What I am describing is the creation of a professionalism in the carrying out of business, and something even more. It is a sense of value, of which professionalism, the willingness to sacrifice personal gain out of obligation to another, is one part. Our graduates are the equal of any in their technical skills. And--from their own expressed desire, as well as the encouragement of their teachers-- they are the living answer to today’s question about what is taught, and what has not been taught, in our nation’s business schools.

So, we have come full circle to the concept of professionalism. It is at the core of what we do as lawyers—but it might not distinguish us. Rather, it is also at the core of the only workable solution to the challenge of the corporate scandals. Our corporations can become better, by our becoming better. Our educational institutions are not powerless to help; they need only reinforce what every one of us was raised by our parents to know: that you do not take from another, and that humans should not be judged by the things they own but by what they give away.
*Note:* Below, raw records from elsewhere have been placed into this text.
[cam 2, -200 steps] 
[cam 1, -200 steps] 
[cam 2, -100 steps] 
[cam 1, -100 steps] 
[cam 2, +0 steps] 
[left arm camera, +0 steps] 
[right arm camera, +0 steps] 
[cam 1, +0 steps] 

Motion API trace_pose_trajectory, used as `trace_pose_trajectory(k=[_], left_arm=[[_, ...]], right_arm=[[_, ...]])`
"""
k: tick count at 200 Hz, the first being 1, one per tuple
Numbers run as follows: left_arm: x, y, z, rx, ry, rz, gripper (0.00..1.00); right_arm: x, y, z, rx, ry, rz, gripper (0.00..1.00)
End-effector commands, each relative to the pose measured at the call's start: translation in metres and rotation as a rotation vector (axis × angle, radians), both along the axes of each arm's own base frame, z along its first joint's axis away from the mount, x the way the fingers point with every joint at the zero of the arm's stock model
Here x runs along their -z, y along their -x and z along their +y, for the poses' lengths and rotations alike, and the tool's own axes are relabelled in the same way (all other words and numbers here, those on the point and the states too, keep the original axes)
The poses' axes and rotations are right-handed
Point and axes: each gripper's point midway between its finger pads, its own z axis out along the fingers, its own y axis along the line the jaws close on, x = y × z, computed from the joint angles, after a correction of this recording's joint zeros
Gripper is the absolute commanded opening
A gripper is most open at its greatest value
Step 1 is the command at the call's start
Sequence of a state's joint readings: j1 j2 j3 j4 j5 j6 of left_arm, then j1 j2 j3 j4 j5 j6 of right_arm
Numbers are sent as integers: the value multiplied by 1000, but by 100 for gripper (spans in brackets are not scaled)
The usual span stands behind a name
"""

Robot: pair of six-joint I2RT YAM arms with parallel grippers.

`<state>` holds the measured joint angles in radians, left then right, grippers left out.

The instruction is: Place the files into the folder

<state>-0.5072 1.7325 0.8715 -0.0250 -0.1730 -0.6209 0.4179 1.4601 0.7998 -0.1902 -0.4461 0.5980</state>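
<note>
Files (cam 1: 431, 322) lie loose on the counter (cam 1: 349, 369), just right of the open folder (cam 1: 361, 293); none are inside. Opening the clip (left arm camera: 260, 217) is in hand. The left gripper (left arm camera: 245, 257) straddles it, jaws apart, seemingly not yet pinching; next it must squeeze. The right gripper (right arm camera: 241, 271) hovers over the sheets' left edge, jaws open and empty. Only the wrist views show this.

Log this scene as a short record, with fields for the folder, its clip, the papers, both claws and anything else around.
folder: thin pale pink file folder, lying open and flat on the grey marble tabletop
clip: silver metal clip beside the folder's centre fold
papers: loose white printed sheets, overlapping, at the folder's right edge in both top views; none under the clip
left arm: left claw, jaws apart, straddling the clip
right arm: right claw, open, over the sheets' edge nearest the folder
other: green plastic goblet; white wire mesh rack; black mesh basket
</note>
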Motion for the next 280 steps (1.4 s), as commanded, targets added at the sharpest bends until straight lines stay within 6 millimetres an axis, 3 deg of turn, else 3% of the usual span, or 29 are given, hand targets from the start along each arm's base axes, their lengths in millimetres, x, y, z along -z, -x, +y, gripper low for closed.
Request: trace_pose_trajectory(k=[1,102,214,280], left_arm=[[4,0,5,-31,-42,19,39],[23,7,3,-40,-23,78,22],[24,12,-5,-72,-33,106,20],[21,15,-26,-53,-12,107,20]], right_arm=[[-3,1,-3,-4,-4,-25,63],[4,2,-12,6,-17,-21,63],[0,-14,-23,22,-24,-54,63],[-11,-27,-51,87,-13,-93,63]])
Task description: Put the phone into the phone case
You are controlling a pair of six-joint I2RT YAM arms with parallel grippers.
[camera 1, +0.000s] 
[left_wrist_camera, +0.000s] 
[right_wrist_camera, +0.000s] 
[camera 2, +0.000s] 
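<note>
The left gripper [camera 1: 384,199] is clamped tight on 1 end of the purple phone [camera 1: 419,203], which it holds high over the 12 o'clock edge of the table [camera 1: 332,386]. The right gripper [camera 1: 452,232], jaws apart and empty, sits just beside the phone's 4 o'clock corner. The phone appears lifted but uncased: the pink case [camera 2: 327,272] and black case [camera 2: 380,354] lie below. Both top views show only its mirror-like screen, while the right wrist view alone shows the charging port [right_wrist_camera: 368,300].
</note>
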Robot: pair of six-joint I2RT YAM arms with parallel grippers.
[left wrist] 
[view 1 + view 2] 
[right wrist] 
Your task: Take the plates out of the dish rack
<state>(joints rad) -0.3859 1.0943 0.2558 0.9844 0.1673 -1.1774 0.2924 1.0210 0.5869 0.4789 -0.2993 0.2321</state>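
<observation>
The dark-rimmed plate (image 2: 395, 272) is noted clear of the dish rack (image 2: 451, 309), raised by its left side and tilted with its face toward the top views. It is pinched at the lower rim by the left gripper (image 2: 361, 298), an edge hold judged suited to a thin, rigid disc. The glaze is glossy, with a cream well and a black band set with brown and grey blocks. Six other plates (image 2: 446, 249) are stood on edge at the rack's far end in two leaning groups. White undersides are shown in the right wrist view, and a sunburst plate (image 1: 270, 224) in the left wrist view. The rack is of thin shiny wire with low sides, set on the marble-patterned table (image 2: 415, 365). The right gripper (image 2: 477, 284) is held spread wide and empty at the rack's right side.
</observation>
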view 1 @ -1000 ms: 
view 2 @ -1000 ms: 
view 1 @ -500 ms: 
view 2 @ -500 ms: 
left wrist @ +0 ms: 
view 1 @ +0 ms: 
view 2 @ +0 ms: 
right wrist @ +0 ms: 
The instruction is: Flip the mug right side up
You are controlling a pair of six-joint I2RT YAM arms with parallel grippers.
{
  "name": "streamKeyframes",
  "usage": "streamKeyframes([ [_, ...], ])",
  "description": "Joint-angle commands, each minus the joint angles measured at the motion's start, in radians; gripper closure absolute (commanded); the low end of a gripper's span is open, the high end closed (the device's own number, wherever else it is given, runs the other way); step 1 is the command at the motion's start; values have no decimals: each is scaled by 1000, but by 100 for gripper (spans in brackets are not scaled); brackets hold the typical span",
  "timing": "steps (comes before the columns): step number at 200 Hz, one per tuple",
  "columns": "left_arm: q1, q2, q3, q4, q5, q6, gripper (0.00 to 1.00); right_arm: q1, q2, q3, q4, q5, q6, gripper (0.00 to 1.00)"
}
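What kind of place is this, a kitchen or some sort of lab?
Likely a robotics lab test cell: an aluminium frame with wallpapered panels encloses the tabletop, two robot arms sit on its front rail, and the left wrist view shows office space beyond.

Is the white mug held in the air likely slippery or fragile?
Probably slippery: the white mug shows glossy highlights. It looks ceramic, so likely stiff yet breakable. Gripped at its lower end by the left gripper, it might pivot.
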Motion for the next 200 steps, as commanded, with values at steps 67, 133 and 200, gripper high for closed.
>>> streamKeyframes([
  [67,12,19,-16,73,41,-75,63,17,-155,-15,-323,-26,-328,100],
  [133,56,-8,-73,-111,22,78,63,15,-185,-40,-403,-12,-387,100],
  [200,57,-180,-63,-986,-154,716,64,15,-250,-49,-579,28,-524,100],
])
If you believe the latter, the former is no temptation.

Robert Bolt put this very well in “A Man for All Seasons.” Richard Rich was offered a teaching post, or a position with the up and coming, if unscrupulous government official, Thomas Cromwell. He sought the advice of Sir Thomas More. More advised he be a teacher. Rich complained that if he were a good teacher no one would know. More replied, “Well, you would know, your family would know, your students would know, and God would know. Not a bad audience, that.”